Similarly, CT evaluation is occasionally limited by its failure to identify blockage of cochlear canal due to fibrosis, bought about by lack of demonstrable density changes. Such cases can be potentially submitted to MRI. One study showed that nearly 69% of patients were found to have some degree of cochlear ossification with normal CT and recommended that otologists should expect bony obstruction within basal turn of cochlea even if CT scan is normal .
The newer 3D visualization techniques has few problems too. The bony labyrinth is difficult to visualise due to the tiny size of the structures and their location within the temporal bone, which consists of many air-filled cells. In view of the contiguously located, extreme values of Hounsfeld unit (dense bone adjacent to air), it is almost mandatory to visualize the structures of the inner ear with time-consuming and extensive segmentation . A major problem in 3D visualization is delineation of structures of the inner ear with objects of similar attenuation in vicinity, making differentiate the target structures difficult. This problem is solved to an extent by selecting applying clip planes, which suppress disturbing structures within the 3D representation. and rendering small volumes of interest.
Finally, the issue of radiation exposure risks assumes significance particularly in evaluation of children. A study comparing different modalities used for confirmation of electrode position, showed that the radiation exposure by digital radiography, conventional radiography and CT scanning was 470 microGy, 40 to 440 microGy and 950 microGy, respectively .
Role of MRI
Like CT, MRI is helpful in the diagnosis of congenital and acquired changes within the inner ear. However, the experience in routine preoperative MR imaging is still limited. It must always be remembered that MRI has a role restricted to pre-implant evaluation and is an absolute contraindication following implant insertion. Heavily T2weighted images, obtained either by a fast spin-echo or a constructive interference steady state technique, enable detection of cochlear fibrosis, usually not visible on CT scans . Besides acute inflammation is also visible on T2-weighted images. MRI also displays the modiolus and the size and course of the cochlear nerve, besides delineating the facial nerve. Congenital defects in the internal auditory canal, the cochlea and the vestibule can be diagnosed and also quantified.
At the moment, MR imaging has a limited role, not entirely replacing CT in preimplantation examination. This situation is likely to stay in view of a) the increased cost element to an already expensive procedure b) the need for sedation and monitoring of children and c) poor delineation of bony mastoid bed.

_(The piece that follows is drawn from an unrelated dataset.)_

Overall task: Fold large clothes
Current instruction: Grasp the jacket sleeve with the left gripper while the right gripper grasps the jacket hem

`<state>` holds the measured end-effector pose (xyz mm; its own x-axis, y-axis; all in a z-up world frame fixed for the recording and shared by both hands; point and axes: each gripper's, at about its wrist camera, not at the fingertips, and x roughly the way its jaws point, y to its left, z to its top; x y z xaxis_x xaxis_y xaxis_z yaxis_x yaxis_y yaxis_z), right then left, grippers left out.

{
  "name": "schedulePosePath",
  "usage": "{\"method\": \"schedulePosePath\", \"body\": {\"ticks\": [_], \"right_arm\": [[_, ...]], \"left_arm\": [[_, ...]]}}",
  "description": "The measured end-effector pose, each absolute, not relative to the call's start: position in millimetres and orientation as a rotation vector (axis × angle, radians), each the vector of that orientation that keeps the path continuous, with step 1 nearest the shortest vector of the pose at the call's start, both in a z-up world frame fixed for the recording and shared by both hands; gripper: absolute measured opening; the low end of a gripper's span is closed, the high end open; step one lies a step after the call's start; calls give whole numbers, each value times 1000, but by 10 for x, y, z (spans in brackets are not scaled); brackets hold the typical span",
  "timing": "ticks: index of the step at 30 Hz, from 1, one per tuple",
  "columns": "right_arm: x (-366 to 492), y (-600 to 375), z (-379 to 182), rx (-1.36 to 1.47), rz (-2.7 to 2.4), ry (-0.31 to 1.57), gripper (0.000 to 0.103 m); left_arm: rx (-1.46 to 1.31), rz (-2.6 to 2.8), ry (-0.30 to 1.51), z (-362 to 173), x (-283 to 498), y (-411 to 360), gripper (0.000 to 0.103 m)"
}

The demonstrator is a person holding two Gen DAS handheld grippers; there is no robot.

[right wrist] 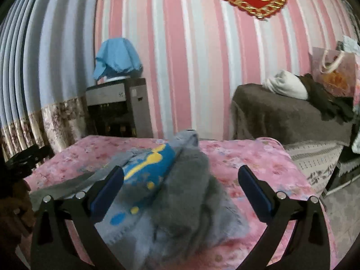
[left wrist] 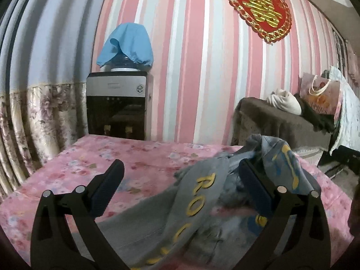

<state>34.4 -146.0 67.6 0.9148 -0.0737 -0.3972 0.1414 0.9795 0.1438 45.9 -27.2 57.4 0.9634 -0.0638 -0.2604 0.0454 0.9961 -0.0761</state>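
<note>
A grey fleece garment (right wrist: 180,193) with yellow lettering and a blue-and-yellow print lies rumpled and bunched in the middle of the pink floral bedspread (left wrist: 94,157), its fuzzy lining turned up. The left gripper (left wrist: 180,168) and the right gripper (right wrist: 180,175) both hover low over it, fingers spread wide, pinching nothing. Beyond the bed's far edge, a pink gift bag (left wrist: 319,94) sits on a brown-covered sofa (left wrist: 276,121); its contents can't be seen.
</note>
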Motion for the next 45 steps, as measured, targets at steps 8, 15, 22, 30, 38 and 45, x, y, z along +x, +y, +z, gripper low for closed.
{"method": "schedulePosePath", "body": {"ticks": [8,15,22,30,38,45], "right_arm": [[786,-1155,532,181,-62,429,101],[1136,-1023,350,164,-36,524,101],[1259,-1123,162,139,-73,606,48],[1015,-1679,152,209,-68,579,7],[765,-2274,659,135,-184,493,6],[1110,-2814,1064,49,-230,473,6]], "left_arm": [[-56,-45,492,125,1169,-618,100],[-59,-36,584,-127,1401,-652,100],[-21,-143,645,-242,1624,-764,94],[-41,-190,722,-336,1823,-661,14],[-108,-155,592,193,1793,-69,4],[-88,-25,433,922,1772,455,4]]}}
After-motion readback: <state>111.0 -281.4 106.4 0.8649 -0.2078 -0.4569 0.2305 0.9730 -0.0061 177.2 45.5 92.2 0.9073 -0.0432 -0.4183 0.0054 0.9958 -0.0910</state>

Cochlear implants are sophisticated medical devices1 inserted operatively in severe-to-profound sensorineural hearing loss. Imaging plays a key role, both in preoperative period and following cochlear implantation. The role of imaging has further increased by a combined use of conventional radiography, digital radiography, multislice CT. MRI is presently restricted strictly to evaluation of preimplant candidates. CT is considered the modality of choice for accurate imaging of the bony labyrinth. Recently, Multislice CT applications have ushered in accurately display of 3D anatomic structures of inner ear with generation of interactively rendered images of labyrinth. Virtual labyrinthoscopy is the new approach to interactive 3D analysis of the inner ear . However imaging by CT is limited by its inability to identify fibrosis and obliteration of cochlea. It is expected that in future, versatile 3D representations of the labyrinth will be available in CT and MRI, which will push further the frontiers of labyrinthine and implant imaging.